Emma Tate is a British voice actress. She is known for many roles including the voice of Perfect Peter in Horrid Henry, Harry in Harry and His Bucket Full of Dinosaurs, Raggles and Bluebird in Everything's Rosie, Katsuma and Luvli in Moshi Monsters: The Movie , Kipper in The Magic Key and Gran in Kazoops.

Career
Tate's acting debut came in a 1991 episode of The Bill and from 1999, she commenced work in voice acting, mainly in children's programmes, starting with the U.S. version of Bob the Builder and also on Dream Street, voicing Half-Pint the milk float. In 2006, Emma began to voice Perfect Peter in the TV adaptation of Francesca Simon's book Horrid Henry.

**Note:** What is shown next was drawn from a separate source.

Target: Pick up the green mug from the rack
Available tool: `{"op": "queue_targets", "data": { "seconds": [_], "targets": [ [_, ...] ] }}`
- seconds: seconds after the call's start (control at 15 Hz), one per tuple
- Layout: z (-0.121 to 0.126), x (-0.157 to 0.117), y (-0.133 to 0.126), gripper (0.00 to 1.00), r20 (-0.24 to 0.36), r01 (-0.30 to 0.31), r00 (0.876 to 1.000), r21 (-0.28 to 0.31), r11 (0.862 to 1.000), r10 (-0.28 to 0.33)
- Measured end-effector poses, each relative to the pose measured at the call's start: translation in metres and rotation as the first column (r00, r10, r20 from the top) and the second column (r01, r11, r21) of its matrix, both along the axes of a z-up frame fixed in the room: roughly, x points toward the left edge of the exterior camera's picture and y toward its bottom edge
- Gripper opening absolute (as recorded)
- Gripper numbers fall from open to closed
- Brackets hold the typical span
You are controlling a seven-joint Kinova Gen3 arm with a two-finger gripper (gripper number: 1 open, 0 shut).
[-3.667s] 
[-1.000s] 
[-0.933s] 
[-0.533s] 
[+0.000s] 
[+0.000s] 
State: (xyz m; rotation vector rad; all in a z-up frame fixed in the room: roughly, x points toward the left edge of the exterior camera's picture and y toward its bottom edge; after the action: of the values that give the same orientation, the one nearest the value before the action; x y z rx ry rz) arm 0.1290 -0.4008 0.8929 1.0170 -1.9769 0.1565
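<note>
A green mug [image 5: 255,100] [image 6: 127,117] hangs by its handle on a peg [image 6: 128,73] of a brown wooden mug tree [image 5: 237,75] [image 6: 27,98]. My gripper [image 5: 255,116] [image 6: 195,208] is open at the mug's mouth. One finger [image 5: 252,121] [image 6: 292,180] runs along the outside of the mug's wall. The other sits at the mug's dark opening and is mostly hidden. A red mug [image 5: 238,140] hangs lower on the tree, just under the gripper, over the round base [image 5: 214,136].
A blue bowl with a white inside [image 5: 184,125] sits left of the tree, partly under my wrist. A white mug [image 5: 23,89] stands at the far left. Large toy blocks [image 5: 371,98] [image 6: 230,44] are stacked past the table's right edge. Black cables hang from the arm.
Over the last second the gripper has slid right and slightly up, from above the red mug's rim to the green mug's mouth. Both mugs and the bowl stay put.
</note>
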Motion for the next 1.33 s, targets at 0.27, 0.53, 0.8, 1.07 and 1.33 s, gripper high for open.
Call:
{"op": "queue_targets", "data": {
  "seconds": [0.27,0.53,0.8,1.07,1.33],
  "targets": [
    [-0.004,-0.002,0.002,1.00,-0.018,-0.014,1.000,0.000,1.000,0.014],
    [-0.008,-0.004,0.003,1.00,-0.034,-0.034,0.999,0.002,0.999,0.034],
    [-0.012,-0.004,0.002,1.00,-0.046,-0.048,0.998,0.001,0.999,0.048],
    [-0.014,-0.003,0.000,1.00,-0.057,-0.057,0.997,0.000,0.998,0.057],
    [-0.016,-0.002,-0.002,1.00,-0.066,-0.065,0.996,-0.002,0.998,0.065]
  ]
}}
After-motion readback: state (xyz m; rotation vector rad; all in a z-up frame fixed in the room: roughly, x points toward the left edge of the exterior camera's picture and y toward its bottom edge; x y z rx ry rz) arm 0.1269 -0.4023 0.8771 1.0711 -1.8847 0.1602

In 2010, she began to appear with Horrid Henry co-star Joanna Ruiz in Everything's Rosie, voicing the main characters. Ruiz voices the title character while Tate voices Raggles the rabbit. In the 2013 video game Broken Sword 5: The Serpent's Curse, she voices the female lead Nicole Collard and other minor roles. She also provided voices for the Warcraft expansion Battle for Azeroth in 2018.

Filmography

Film roles

Television roles

Video games

Other

References

External links
 

Living people
20th-century British actresses
21st-century British actresses
British television actresses
British video game actresses
British voice actresses
Place of birth missing (living people)
Year of birth missing (living people)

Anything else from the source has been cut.